IRF-7 ダブルニカースプラスミド(m)は、mouse 細胞株における Irf7 座の高特異性編集のために設計された、対となる2つのプラスミドから構成される。各プラスミドは、Cas9 D10Aニカースと、Irf7内の対向するDNA鎖を標的とする異なるsgRNAを発現する。対向するDNA鎖上の隣接する部位に誘導されると、2つのニカースはオフセットした一本鎖切断を生成し、これらが組み合わさってずれた二本鎖切断を生じさせる。これにより、両方のガイドによる協調的なオンターゲット活性が必要となる。生じたDNA切断は、細胞内の内在性修復経路、特に非相同末端結合(NHEJ)によって修復され、その結果、Irf7の機能を阻害する挿入または欠失が生じる。標的座標における2つのsgRNAの結合を必要とするこの二重ニッキング法は、編集の特異性を高め、標的精度に対するさらなる制御が求められる用途において、CRISPR戦略を補完するものである。

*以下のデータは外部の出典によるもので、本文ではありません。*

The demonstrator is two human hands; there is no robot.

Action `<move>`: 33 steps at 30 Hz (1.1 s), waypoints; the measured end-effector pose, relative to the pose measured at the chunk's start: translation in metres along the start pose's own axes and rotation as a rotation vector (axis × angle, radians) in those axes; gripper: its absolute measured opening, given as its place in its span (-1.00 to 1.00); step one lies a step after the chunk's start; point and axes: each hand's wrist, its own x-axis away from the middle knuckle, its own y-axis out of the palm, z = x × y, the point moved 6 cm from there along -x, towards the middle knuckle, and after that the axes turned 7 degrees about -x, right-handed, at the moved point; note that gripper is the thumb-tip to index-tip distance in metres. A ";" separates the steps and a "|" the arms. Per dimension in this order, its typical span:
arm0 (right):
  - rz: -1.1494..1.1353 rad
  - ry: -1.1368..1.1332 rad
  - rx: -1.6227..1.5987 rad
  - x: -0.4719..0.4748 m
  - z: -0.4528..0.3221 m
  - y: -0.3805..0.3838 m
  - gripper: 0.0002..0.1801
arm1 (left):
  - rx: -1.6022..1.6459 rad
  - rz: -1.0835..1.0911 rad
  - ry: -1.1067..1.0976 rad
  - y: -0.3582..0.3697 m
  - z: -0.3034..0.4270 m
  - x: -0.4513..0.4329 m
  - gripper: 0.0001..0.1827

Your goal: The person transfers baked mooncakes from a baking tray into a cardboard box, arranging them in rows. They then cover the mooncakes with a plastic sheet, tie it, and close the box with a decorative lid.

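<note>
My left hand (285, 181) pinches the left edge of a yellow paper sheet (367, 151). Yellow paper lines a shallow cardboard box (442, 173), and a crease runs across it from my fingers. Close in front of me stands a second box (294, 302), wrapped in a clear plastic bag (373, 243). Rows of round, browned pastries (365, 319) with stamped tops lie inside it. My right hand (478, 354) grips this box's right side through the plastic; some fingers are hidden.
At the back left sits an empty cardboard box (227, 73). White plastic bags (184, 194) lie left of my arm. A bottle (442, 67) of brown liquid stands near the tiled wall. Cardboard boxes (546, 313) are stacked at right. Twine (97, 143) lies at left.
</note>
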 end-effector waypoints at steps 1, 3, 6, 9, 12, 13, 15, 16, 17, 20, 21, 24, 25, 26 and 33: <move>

編集された細胞を効率的に同定するために、1つのプラスミドはトランスフェクトされた細胞集団を蛍光可視化するためのGFPをコードし、もう1つのプラスミドは抗生物質選別用のプロマイシン耐性遺伝子を保有しています。これらの機能により、共トランスフェクトされた細胞集団の効率的な濃縮が可能となり、Irf7が破壊されたクローンの検証が簡素化されます。
研究用のみ。診断用または治療用ではありません。